There's a different kind of strength, though, and perhaps it is the hardest to achieve. The strength required to stand up against such tormentors and say enough is enough, draw firm boundaries for acceptable behavior, and to stand alone against screaming masses -- few of us can reach that kind of heroism. North Country shows how a community works overtime to keep its ugliest secrets secret, how individuals sink into deep denial, how even friends will betray friends rather than risk sticking their necks out. Josey herself submits and submits and submits, until she can submit no more. To watch the progressing of the abuse these women must endure is painful, as it should be. To watch how the abused women themselves conspire to keep their torment hidden is most painful of all, yet that too appears in society today in various guises.

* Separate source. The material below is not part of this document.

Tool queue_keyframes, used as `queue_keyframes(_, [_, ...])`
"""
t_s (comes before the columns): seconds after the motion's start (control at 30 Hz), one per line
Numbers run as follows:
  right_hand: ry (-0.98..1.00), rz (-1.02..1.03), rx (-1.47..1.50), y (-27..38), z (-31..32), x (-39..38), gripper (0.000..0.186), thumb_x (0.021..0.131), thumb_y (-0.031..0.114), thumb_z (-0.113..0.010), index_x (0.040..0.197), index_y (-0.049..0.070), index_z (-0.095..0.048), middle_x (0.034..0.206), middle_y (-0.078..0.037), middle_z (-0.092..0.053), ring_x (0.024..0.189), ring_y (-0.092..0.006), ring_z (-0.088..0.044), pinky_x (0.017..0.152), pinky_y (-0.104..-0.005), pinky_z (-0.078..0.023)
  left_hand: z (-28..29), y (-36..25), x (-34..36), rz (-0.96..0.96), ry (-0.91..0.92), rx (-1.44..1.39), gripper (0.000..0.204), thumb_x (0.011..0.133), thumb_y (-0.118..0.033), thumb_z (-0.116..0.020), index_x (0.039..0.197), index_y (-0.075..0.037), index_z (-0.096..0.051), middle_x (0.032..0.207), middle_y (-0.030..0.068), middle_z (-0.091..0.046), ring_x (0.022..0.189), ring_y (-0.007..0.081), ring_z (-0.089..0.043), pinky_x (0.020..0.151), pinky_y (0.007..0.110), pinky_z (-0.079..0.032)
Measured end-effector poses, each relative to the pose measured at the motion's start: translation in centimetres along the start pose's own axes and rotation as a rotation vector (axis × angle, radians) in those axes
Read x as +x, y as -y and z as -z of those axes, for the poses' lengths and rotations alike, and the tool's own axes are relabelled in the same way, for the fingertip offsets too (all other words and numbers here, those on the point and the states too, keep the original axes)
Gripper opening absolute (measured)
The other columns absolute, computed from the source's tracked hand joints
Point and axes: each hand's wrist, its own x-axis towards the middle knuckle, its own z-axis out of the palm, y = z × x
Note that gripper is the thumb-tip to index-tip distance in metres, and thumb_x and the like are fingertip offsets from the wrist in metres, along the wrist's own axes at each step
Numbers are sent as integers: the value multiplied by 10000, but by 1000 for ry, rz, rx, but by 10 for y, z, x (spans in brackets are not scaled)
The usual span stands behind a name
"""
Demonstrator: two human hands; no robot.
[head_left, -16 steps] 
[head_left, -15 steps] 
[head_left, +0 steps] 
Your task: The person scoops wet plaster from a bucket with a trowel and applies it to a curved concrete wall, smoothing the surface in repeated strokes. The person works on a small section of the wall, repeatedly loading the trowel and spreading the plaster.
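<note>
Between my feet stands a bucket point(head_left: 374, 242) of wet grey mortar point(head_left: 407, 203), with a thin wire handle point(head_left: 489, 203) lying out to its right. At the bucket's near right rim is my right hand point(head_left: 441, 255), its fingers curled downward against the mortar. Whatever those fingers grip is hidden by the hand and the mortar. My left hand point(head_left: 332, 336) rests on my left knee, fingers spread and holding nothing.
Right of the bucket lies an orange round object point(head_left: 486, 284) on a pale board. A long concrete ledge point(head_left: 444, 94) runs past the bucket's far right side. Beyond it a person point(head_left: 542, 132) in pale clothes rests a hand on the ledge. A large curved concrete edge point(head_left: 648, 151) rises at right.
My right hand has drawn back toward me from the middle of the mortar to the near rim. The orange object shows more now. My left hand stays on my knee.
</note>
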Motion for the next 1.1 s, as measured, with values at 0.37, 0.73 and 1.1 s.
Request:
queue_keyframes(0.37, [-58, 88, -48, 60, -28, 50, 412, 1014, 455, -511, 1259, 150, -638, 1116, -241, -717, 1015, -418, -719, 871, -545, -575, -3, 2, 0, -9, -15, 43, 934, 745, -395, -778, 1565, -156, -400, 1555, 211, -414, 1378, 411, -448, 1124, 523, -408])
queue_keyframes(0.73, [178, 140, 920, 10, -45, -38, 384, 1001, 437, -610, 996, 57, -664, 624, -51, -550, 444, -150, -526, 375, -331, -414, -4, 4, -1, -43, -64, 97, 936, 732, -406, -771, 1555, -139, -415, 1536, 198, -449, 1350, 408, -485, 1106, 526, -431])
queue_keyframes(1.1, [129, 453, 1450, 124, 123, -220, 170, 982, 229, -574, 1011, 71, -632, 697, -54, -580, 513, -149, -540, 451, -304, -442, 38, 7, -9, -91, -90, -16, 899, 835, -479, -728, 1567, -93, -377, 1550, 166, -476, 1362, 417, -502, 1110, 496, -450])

A court drama, thankfully not drawn out too long, with Woody Harrelson playing Josey's somewhat reluctant lawyer, brings the situation to a head. As another voice at long last joins Josey's in addressing the harrassment, one by one, more rise to join the chorus.
If this is not perhaps the most excellent movie I've seen in terms of script or scene or story, it is an important statement, an enlightening look at the shame of both genders when committing or enabling sexual harrassment, of a community quick to judge in order to protect one's sheltered little worlds. As the saying, paraphrased, goes, if one person anywhere must endure such abuse, we are all guilty. There are opportunities every day to speak up and speak out against the objectification of human beings, about the cruelties of one group against another. North Country is a reminder to do so. Every voice matters, if only because it gives courage to the next voice.